When Viet Nam vets returned home they were treated with disdain. They didn’t dare wear their uniforms in public because people would curse at them and frequently they were spit upon.

I am of the opinion that irrespective of our personal opinions of the military and wars we owe a debt of thanks to those who severed, especially those who put their lives on the line. If I can identify a Viet Nam veteran I shake their hand and say, “Welcome home and thank you for your service.”

What is a Random Act of Kindness?

A random act of kindness is simply a deed we do to give pleasure to someone else with no expectation of anything in return. Thanking a vet is just one example, however, the kindness universe is infinite.

We humans tend to complain frequently and give accolades rarely. Have you ever complained to the manager of a restaurant that the meat was overcooked and the server was impolite? Thinking positively rather than negatively the comment could be, both your food and service was great.

The pervasiveness of a lack of positive feedback was driven home during my master’s graduation at Monmouth University. The then New Jersey Governor Thomas Kean was the keynote speaker. He started his presentation with the question, “How many of you know this is the year of the teacher?” Many people, especially students, raised there hand. He then asked, “For everyone, not just graduates, how many of you have had a teacher who made a meaningful impact or change in your life?” Almost everyone raised their hand. Next question from Governor Kean was, ‘How many of you ever took the time to thank teachers who had a meaningful impact on your life?” Almost no one raised their hand.

There is an important point here, just because someone is doing an outstanding job doesn’t mean they wouldn’t appreciate a pat on the back.

What Does This Have to do with Ham Radio?

Nothing and everything. Courtesy doesn’t have starting and ending boundaries. Have you ever thanked anyone who helped you with a difficult point when you were preparing for you license? How about a speaker of at a meeting? Almost everyone applauds the speaker but there is nothing like going up to the speaker and saying, “Great presentation, I learned a lot.” How about thanking the outgoing officers of your club, the publisher of your club’s newsletter or the person who makes the snacks at meetings?

My father’s mantra was, “The measure of a person is how they interact with someone who can do nothing for them in return. I think he was talking about random acts of kindness.

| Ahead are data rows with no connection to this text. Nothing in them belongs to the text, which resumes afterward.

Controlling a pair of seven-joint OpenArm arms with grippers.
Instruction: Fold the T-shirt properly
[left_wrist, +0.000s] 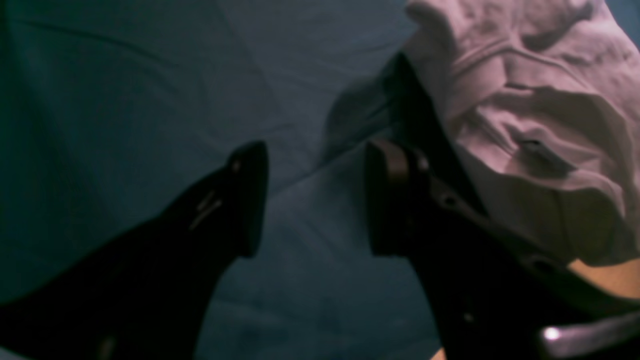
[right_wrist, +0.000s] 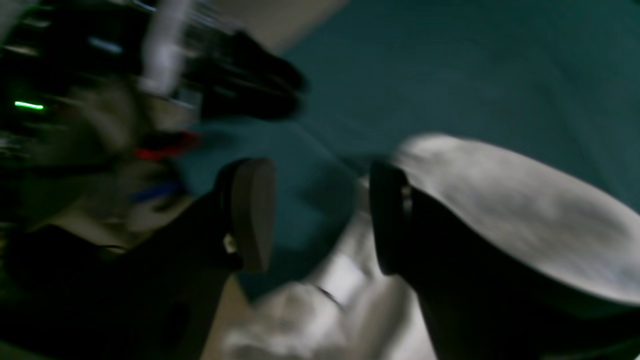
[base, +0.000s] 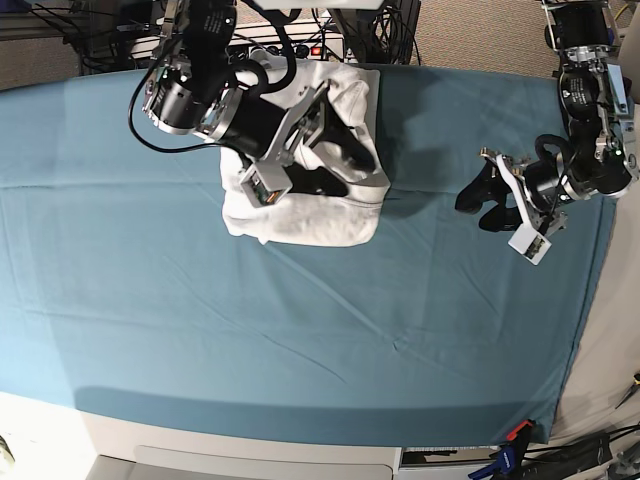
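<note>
- Two tools in play, and neither has hold of anything: the right tool (base: 335, 160) hangs over the plain white, wrinkled cotton T-shirt (base: 300, 215) with its jaws spread, and the left tool (base: 487, 200) sits well off to the side over bare cloth, jaws apart too.
- The T-shirt lies bunched in a rough, lumpy packet on the far half of the bench (base: 300, 340), close to the back edge, ribbed neck and label showing in the left wrist view.
- The packet looks loosely folded at best, I'd say; edges uneven, layers puffed.
- To do this step well: bring the right tool down on one outer edge, pinch through a single fold of fabric, not the whole stack, and avoid snagging the teal table cloth (base: 120, 260) beneath.
- The left tool would do best pinning or taking the opposite edge, so the fold stays square.
- Surface: the teal table cloth is faintly creased and covers the bench.
- Behind: tangled black cables (base: 90, 30) and carpet floor (base: 480, 30).
</note>
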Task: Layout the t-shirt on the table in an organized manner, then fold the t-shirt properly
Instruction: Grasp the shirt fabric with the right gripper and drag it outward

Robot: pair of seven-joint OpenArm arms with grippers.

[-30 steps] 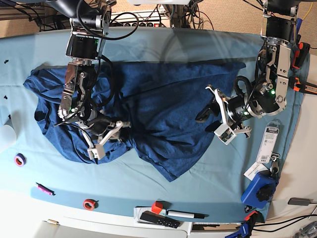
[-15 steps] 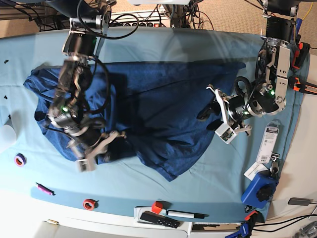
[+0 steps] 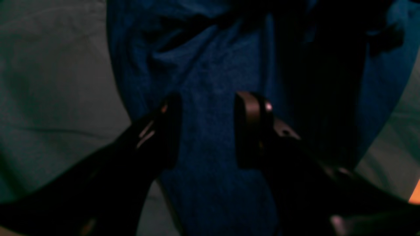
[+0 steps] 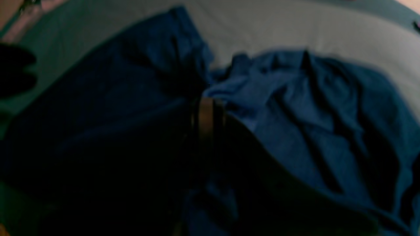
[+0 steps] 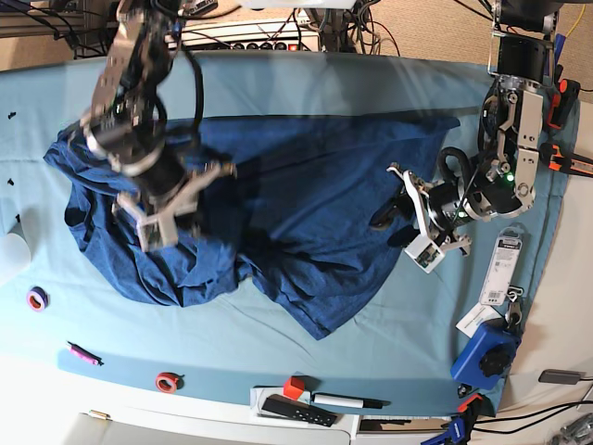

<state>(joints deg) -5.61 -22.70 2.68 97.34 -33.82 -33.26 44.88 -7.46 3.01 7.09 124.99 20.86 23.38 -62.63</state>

One last thought. Place a phone call to a couple of your ham radio friends and simply tell them, “Since I’ve met you I am enjoying ham radio much more which carries over to the quality of my life.”

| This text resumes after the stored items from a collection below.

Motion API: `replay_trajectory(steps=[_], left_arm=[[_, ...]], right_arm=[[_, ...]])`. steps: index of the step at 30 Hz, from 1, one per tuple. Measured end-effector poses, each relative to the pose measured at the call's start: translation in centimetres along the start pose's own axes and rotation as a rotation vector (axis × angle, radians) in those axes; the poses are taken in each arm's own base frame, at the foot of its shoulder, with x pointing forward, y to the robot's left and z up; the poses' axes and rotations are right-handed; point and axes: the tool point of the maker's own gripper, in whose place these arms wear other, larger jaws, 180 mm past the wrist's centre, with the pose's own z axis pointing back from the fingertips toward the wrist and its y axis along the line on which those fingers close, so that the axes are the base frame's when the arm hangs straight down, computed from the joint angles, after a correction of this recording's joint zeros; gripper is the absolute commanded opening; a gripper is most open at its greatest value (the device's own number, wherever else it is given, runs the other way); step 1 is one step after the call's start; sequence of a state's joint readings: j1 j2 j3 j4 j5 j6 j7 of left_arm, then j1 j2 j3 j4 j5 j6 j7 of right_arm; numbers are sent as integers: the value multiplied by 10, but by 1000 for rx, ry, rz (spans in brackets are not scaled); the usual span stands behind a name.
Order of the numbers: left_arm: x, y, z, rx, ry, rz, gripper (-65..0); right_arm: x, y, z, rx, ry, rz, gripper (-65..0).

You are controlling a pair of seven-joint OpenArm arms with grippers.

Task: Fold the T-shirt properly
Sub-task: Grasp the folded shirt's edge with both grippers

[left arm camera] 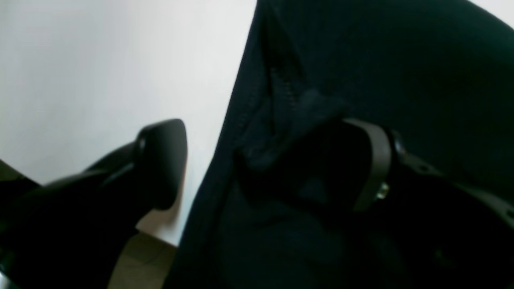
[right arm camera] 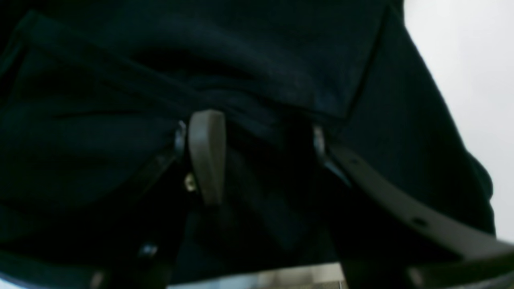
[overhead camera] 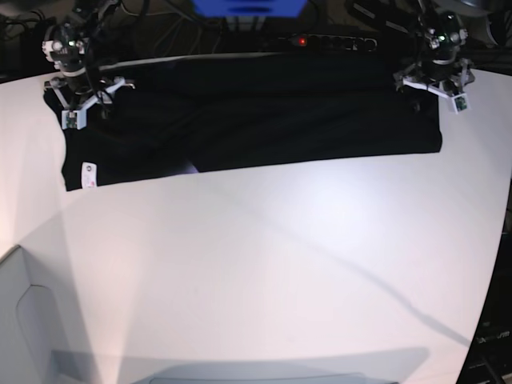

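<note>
Black T-shirt [overhead camera: 256,112] spread in a wide band along the far edge of the white table [overhead camera: 264,264], folded lengthwise, near edge running roughly straight from the left corner to the right. Small white label [overhead camera: 89,174] at the near left corner. A pale patch peeking out at the near edge, left of centre; too small to tell what.

Left gripper [overhead camera: 433,82] at the shirt's far right corner in the base view. In the left wrist view, jaws spread wide: one finger [left arm camera: 164,160] out over bare table, clear of the cloth; the other finger [left arm camera: 375,160] against a bunched hem fold. Nothing pinched between them; grip released.

Right gripper [overhead camera: 80,100] at the far left corner, over the sleeve end. In the right wrist view, black cloth [right arm camera: 257,88] filling nearly the whole frame, gathered in folds down between the two fingers, one pale pad [right arm camera: 207,154] standing edge-on at centre, the other finger at right, dark and hard to make out. Cloth bunched in the gap; whether truly clamped or only lying there, cannot tell.

Dark equipment and cables beyond the table's far edge, blurred.
</note>
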State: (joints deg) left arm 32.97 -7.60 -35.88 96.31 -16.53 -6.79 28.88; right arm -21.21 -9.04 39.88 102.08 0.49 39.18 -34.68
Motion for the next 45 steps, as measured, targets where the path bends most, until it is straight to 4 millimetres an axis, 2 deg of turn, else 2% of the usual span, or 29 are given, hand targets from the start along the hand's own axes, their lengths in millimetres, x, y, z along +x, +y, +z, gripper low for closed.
replay_trajectory(steps=[12, 14, 19, 24, 30, 34, 38, 40, 42, 45], left_arm=[[2, -3, -5, -4, -9, 10, -122], [-2, -5, -9, -28, -8, 60, -183], [0, -2, -19, -59, -10, 120, -440], [2, -5, -19, -77, -22, 148, -650], [5, -6, -17, -79, -24, 143, -650], [13, -10, -1, -52, -12, 120, -650], [55, -37, 26, -99, -144, 111, -650], [71, -57, 36, -149, -199, 100, -650], [70, -79, 43, -205, -201, 88, -650], [49, -115, 46, -295, -132, 65, -650]], right_arm=[[0, 0, 0, 0, 0, 0, -372], [0, 0, 0, 1, -1, -1, -372], [2, 2, -1, 6, -6, -4, -372], [4, 3, -2, 10, -11, -7, -373], [6, 3, -3, 10, -13, -7, -373], [5, 3, -3, 9, -11, -6, -373], [5, 3, -3, 9, -11, -7, -373], [5, 3, -3, 9, -12, -6, -373], [6, 3, -4, 9, -13, -6, -373], [6, 3, -3, 9, -12, -6, -373]])
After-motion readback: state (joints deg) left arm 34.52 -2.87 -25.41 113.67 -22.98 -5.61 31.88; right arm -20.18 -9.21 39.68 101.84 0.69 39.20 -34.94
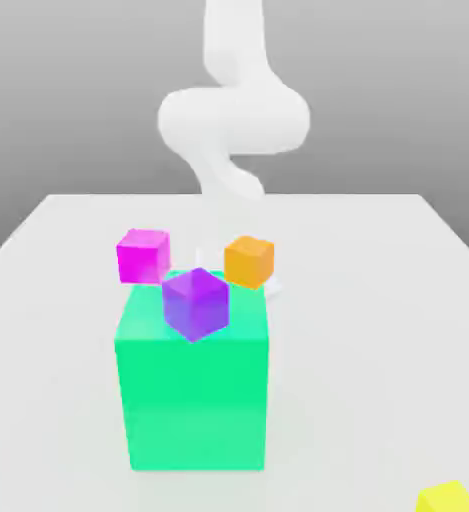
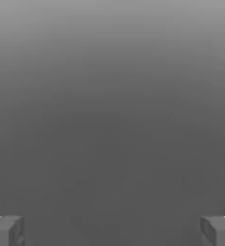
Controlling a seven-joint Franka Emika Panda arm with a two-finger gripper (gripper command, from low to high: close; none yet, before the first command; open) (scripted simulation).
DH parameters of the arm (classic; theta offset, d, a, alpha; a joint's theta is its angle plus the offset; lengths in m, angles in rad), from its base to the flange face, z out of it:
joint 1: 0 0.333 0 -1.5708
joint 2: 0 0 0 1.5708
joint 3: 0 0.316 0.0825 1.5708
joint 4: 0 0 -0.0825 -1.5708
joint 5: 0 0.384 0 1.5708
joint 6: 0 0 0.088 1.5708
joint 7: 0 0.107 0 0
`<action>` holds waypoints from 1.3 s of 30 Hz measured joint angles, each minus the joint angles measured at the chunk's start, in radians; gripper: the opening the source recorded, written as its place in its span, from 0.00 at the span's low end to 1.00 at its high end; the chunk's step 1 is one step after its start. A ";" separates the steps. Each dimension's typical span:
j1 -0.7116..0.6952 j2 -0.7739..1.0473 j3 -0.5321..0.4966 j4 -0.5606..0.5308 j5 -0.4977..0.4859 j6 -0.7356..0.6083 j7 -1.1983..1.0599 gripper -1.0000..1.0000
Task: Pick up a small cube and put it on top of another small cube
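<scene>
Gripper (image 2: 112, 230) wide apart, nothing between fingers | purple cube (image 1: 195, 303) rests atop green block (image 1: 193, 400); magenta cube (image 1: 142, 255) and orange cube (image 1: 249, 261) behind on table (image 1: 378, 300) | looks rigid, light, smooth-faced: pinch two opposite flat sides mid-height

White table (image 1: 378, 300), smooth and matte, spreads from the near edge back to a straight far edge; its side edges draw inward with distance. Beyond it, a plain grey backdrop (image 1: 68, 90), darker toward the top, paler just above the table's far edge. No seams or fixtures on it. Light soft and even; only faint shading on the tabletop.
</scene>
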 joint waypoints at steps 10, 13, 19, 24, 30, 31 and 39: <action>0.001 0.368 0.120 0.046 -0.071 0.079 0.082 0.50; 0.007 0.477 0.150 0.059 -0.099 0.102 0.111 0.50; 0.046 0.695 0.192 0.086 -0.157 0.147 0.170 0.50; 0.088 0.875 0.204 0.109 -0.189 0.186 0.209 0.50; 0.138 1.087 0.224 0.134 -0.202 0.236 0.237 0.50; 0.146 1.122 0.228 0.138 -0.202 0.245 0.240 0.50; 0.192 1.295 0.184 0.175 -0.252 0.357 0.279 0.00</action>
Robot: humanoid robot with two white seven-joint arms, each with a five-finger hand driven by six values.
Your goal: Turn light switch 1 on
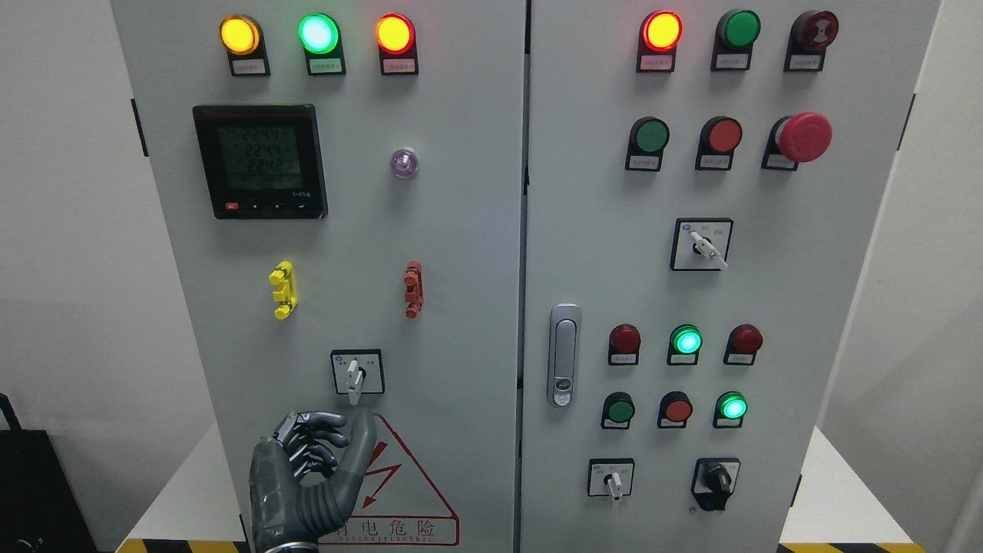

Thanking or complementing someone will make you happy and possibly make the recipient’s day. It’s a win-win deal.

Urb LeJeune, W1UL, is the creator of Ham-Cram, a ham radio test preparation website. He writes from New Jersey, USA. Contact him at [email protected].

7 Responses to “Random Acts of Kindness”

  • Bob AC5BG:

    Well said and VERY true.
    Keep spreading the kindness and Thanks for the Ham-Cram site. It’s a great resource for getting your ticket.

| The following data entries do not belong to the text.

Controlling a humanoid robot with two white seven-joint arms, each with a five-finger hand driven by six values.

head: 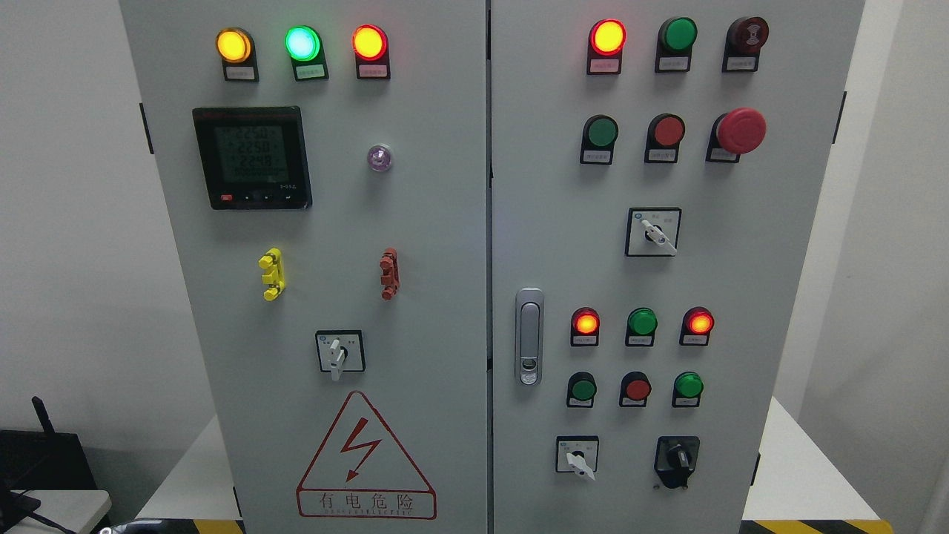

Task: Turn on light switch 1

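Observation:
A grey electrical cabinet (445,222) with two doors fills the head view. The left door carries lit yellow (233,45), green (302,43) and red (368,42) lamps, a digital meter (251,156) and a rotary switch (339,352) with its white handle pointing down. The right door carries a lit red lamp (607,36), push buttons, a red emergency stop (739,130), and rotary switches in the middle (653,232), at the lower left (577,455) and a black one at the lower right (676,460). Neither hand shows in the view.
A door handle (528,336) sits at the left edge of the right door. A red warning triangle (365,460) marks the left door's bottom. The cabinet stands on a white surface (801,475) with striped edge tape. Dark equipment (44,460) lies at the lower left.

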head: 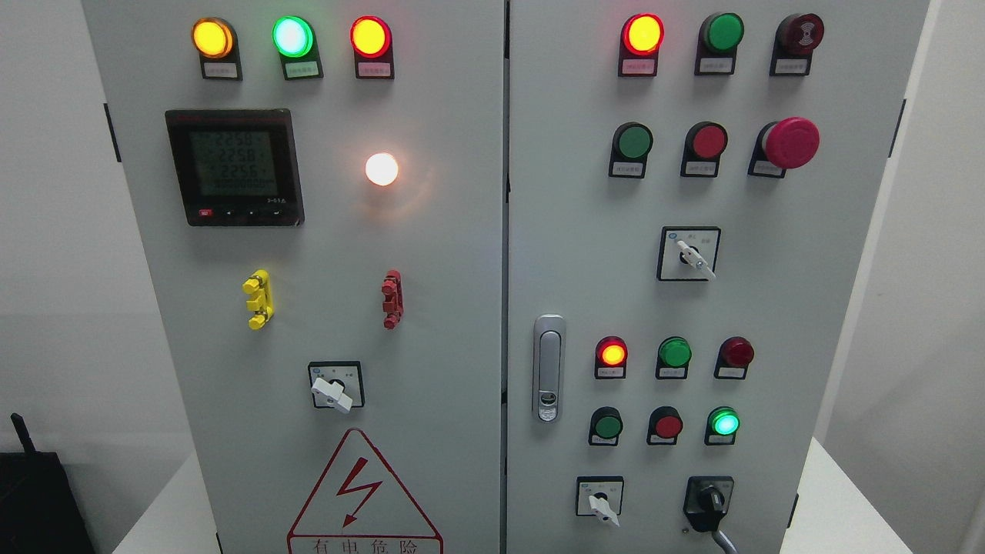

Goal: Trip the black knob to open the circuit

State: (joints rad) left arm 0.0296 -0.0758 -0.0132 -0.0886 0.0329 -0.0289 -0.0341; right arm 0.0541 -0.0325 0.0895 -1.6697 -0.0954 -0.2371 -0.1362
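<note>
1. The glossy black plastic rotary knob (709, 498) is sitting low, right of the grey metal door latch (549, 368).
2. Neither robot hand is showing, so finger state cannot be told.

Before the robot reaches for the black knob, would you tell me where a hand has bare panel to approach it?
Bare panel lies right of the black knob, toward the cabinet's edge, and in the gap between it and the white selector switch. Above it is crowded: the lit green lamp and red button sit close overhead. No robot hand is in view.
</note>
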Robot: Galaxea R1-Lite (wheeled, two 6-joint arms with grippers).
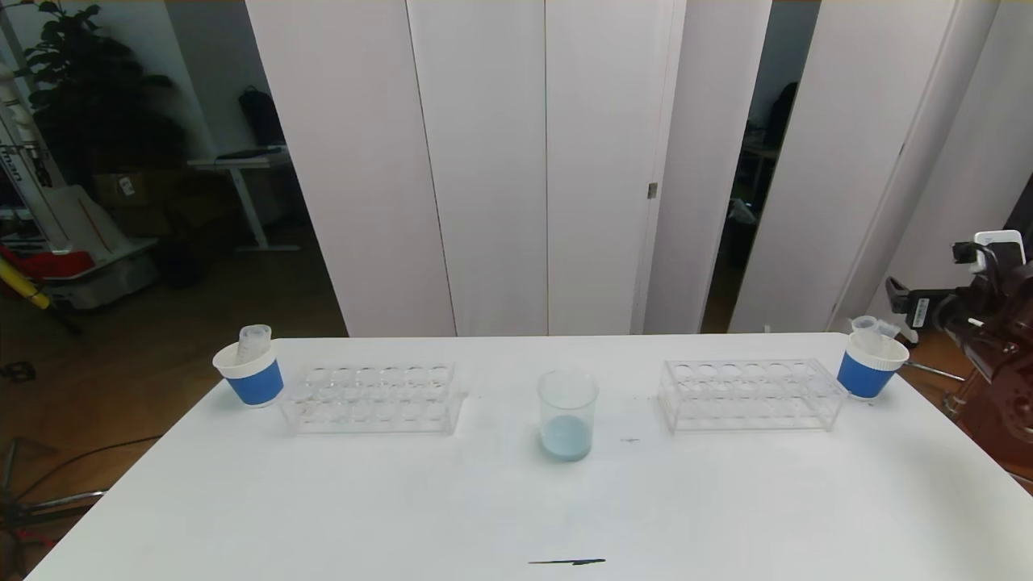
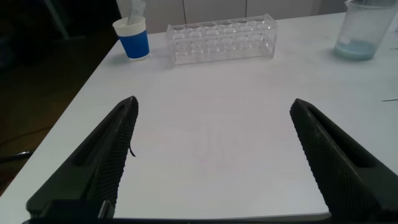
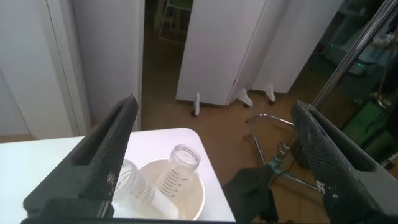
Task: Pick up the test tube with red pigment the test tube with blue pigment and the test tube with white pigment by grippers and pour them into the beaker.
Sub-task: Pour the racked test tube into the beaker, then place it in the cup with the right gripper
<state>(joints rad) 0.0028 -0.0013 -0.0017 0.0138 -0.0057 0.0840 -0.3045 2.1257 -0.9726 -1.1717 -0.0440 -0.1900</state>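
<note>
White desk (image 1: 726, 500) with the beaker (image 1: 568, 415) at its middle and both end effectors open and empty.

Left of the beaker stand a blue-and-white left paper cup (image 1: 250, 374) at the desk's far left corner, holding an emptied clear tube (image 1: 252, 340), and beside it a clear left tube rack (image 1: 373, 397). The beaker itself holds pale blue pigment at its bottom. Right of the beaker sit a clear right tube rack (image 1: 750, 394) and, past it at the far right corner, a right paper cup (image 1: 870, 363) with two empty clear tubes (image 3: 177, 171) leaning in it. The left end effector (image 2: 211, 155) hovers over the near desk left of the beaker, fingers (image 2: 106, 155) spread wide. The right end effector (image 3: 211, 155) hangs just above the right paper cup, far right of the beaker, fingers apart and gripping nothing.
</note>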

  • Lewis J. Malgieri ,W2PDY:

    This Act Of Kindness was a Great gesture! I am one of those Viet Nam Combat Vets that experienced much scorn and rejection! God Bless America!
    Lew W2PDY (62 years of Ham Radio)

  • Norm Davis WB4BKO:

    Good article. As the old adage suggests:
    One gets further with sugar than vinegar.
    One thing I try to do when someone is providing a service for me is to inject a little humor into the situation. Invariablyit makes that person’s day a little better and helos me feel better too.
    You are on the right track.

  • Colin GM4JPZ/N6OET:

    Urb, I read and enjoyed what you wrote and was about to carry on my evening’s reading of various websites, but then I thought better of it. It would mean I had not internalised what you so eloquently said if I did not thank you for this important reminder to us all. I guess it’s Ham Spirit you’re reminding us of as radio amateurs, and as everyday citizens it’s simply human decency we need to remember as we go about our lives.
    Thanks again and 73,
    Colin GM4JPZ

  • M0XLT:


    Politeness, Respect and Courtesy are one of life’s richest gifts that we have in order to enrich ourselves and others. Keep spreading the word.

    Kevin M0XLT

  • Ken N8CGY:

    Yes, I couldn’t agree more. You wrote a great article and it stirs me to do better in this area.

    73 Ken N8CGY

  • John G0WXU:

    Urb.That politeness and respect that you have given to the Vietnam vets and others is commendable to you. I was disgusted to find out how they were treated on returning home. I got back to the U.K from the Far East before the end of the Viet conflict and then back to BAOR before finishing my time in the forces. I would have hated coming home from a combat zone to inhospitable treatment from my old neighbors etc. You did a great job by showing those guys that someone cared for the service they had given to their country. 73 de John – G0WXU.